いっとくさん,須藤さんは去年の麦草アタックのメンバーだから宿は良く知っている.吉田信生さんも分かっているはずなのに,自信が無いという.他に宿がはっきり分かっている人がいなければ,ぼくも輪行しようと思ったが,前もって宿に車をおかせてもらっているこぐさんがはっきり分かるってことなのでぼくは自走組に.自走組みは,須藤さん,いっとくさん,ミキさん kei さん,そしてぼく.kei さんは今回初めてお会いしたのだが,青いポケットロケットにレーサジャージでばっちり決めた感じでなんか速そうだし,実際に登りも速かったような.やっぱり元気な人ばかり残ったみたい...

野辺山の駅前の酒屋で飲み物を買ってから宿に行くのは決定事項なのではあるが,あそこには地酒はないのではないかしらんってことで,松原湖入口交差点の前の酒屋で須藤さんが日本酒を一本購入.それを輪行組みに渡してくると須藤さんが一人で駅に向かう.須藤さんがもどるのを待って,自走組も出発だ.

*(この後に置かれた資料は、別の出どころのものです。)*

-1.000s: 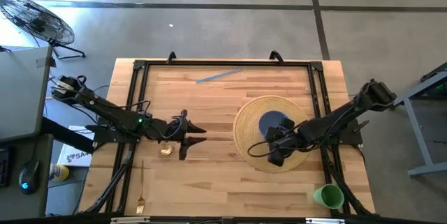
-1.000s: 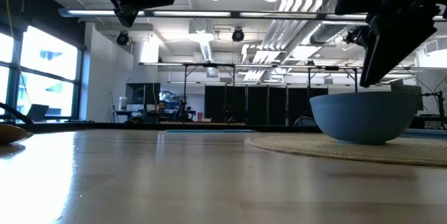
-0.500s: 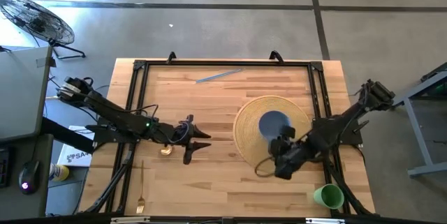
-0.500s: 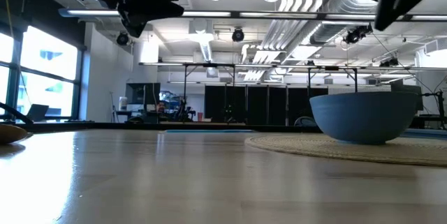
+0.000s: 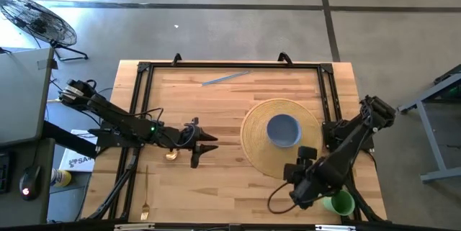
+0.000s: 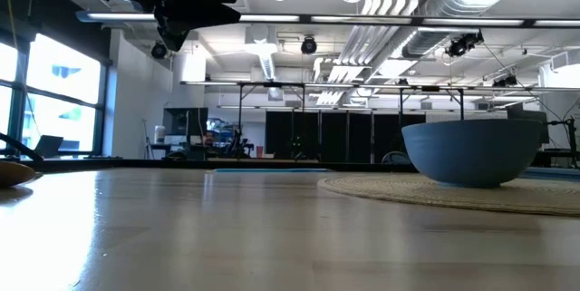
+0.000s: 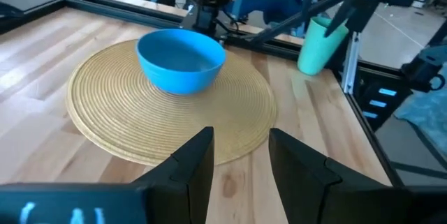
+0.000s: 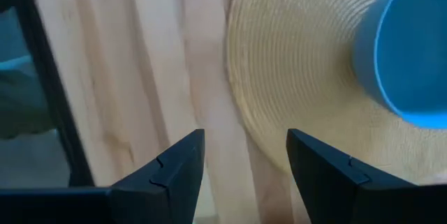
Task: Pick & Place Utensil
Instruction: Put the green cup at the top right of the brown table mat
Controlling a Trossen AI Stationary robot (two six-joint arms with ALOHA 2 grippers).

ルートはいろいろと考えてみたのだ.国道 141 号をそのまま走っていくと,海の口あたりで急な坂がある.その国道はせまいわりには交通量の少なくない.走ってあまり楽しくない場所なのは間違いないところ.そこを避けるためにこぐさんの情報を参考にして 141 をしばらく走り,海尻駅あたりを過ぎたあと,千曲川にそそぐ湯川と高石川の間の道を入り,海の口牧場へ抜けるというルートを選ぶ.海の口牧場まで行けば,何度も遊びに言ったことがある千ヶ滝(同じ名前の滝が他にもけっこうある)はすぐそこだ.

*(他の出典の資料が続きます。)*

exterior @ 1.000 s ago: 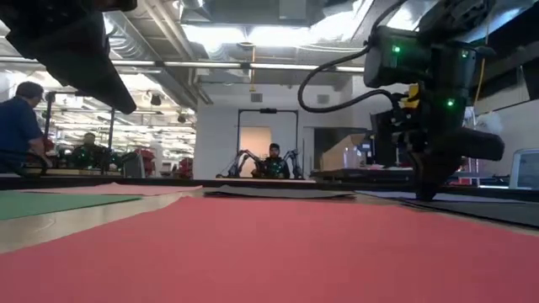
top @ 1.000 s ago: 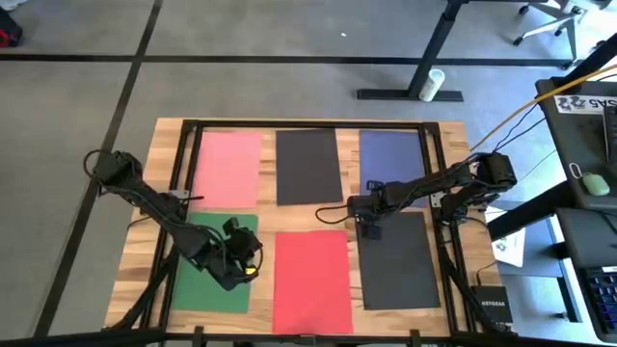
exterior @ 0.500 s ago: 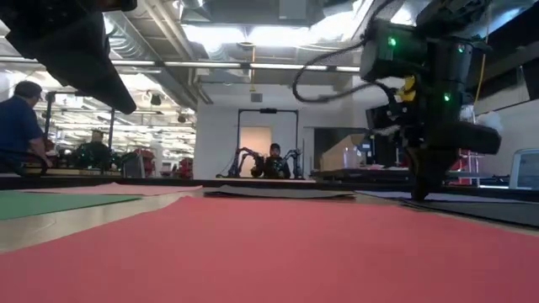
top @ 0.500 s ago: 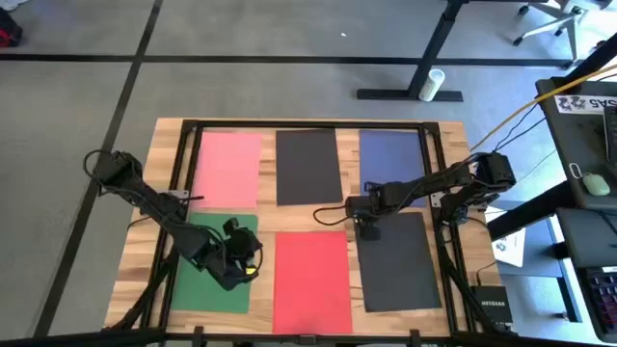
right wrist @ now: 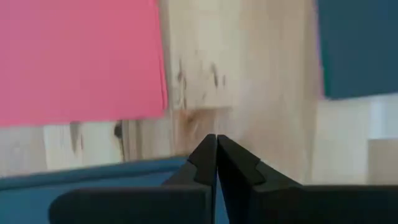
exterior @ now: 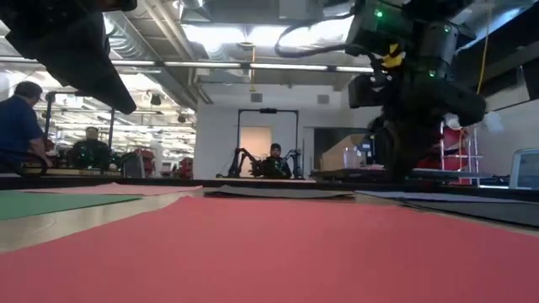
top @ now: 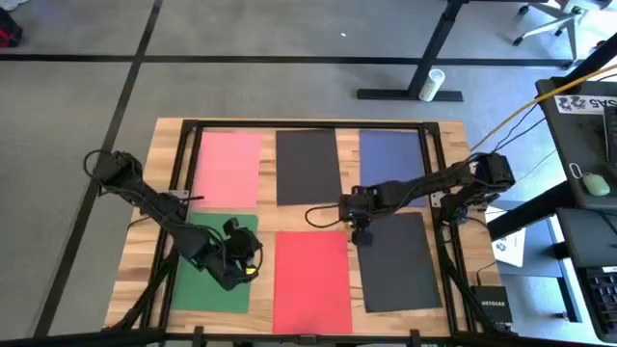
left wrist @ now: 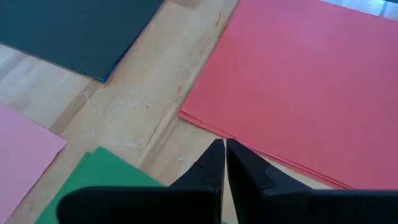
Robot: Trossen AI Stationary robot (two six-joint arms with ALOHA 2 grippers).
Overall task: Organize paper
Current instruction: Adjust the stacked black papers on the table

紙の地図(GPS ではなく)で確認しながら,141 を左に曲がるポイントを探す.ここのはずだと小さな農道に入っていったが,目の前のものを信じられずに皆がいったん停車した. 目の前の道は,壁に真っ直ぐと向かっている.

「なんだあの壁は!」

とにかくその壁にしか見えない坂を登らなくてはならないことは皆理解していたはずだが,覚悟を決めて走り始めるまでどれくらいの時間を要しただろう.実際にはすぐに走り出したのかもしれないが,かなりの時間ボーゼンとしていた気もする.

気を取り直して走り出すのだが,登ってみるとやっぱりキツイ.最後の最後にこんなドラマが用意されていたとは!
「天国への坂」
誰かがつぶやいた.

その坂を上り切ってみたら,さらにまた登り坂だった.つまり傾斜はちょっと緩くなったものの,やっぱり登りであることには違いはないのだ.GPS で標高を見ていると,野辺山の標高よりも 100 m ほど高くまで登ったようだった.

ちょっと冷静になってまわりを良く見てみると,林の中の車の少ない川沿いの道であるとか,以下にも高原という感じの畑の中を通る道であるとか,なかなか良いコース.でもぼくらは麦草峠を終えて,これから宿に帰るところなのだ.どこまで登るか分からない坂というのはやっぱり辛い.
しばらくすすむとやっと海の口牧場へ.ここまでくれば大丈夫.やっと知った道へ出ることができて安心した.

さて,千ヶ滝への知った道まで来た物の,ここからどうやって野辺山まで言ったものか.坂を下って国道 141 号へ出るか,坂を下らずにまっすぐ南に向かうか.目の前の坂を下るとなるとかなり下りそうだ.141 号からこの坂を登ってここまで来たことは何度かあるが,下った後の国道は,こっちからだと登るはずだがそれがどのくらいの登りだったか.南に行くには多少のアップダウンはあるが大したことはなかったような.
皆にこの坂を下っていくと,国道に出てだらだらと登るかも.南に進むと標高をたもったまま多少のアップダウンを経て野辺山に出ると説明.結局南に進むことに.

記憶よりもアップダウンがあったが,周りのみんなは元気に走っているようなので,まぁいいかぁって感じでちょっと遅れて着いていく.一度もきつい登りにあうことなく 141 号にぶつかり,そこを下ると野辺山駅.あの時の南に進むという選択は間違いではなかったと皆は満足そう.(実はあの時坂を下って行っても,その後の 141 号はほぼ平らだったような...)

思いがけず麦草峠の後にもキツイ登りを体験することにはなったが,輪行組みからそれほど遅れることもなく,無事に宿「こっつぁんち」に到着したのだった.

その後宿で食事をしてから,こぐさんの自動車と他の宿泊客の車に乗せてもらって皆で駅前の他の宿の温泉に.(こっつあんちのお風呂はとても小さいのだ)

風呂の後は宿に戻って,皆で酒を飲んだ.自走組みのメンバーは輪行組みに,別れた後でどんなドラマがあったかを熱く語ったのだった.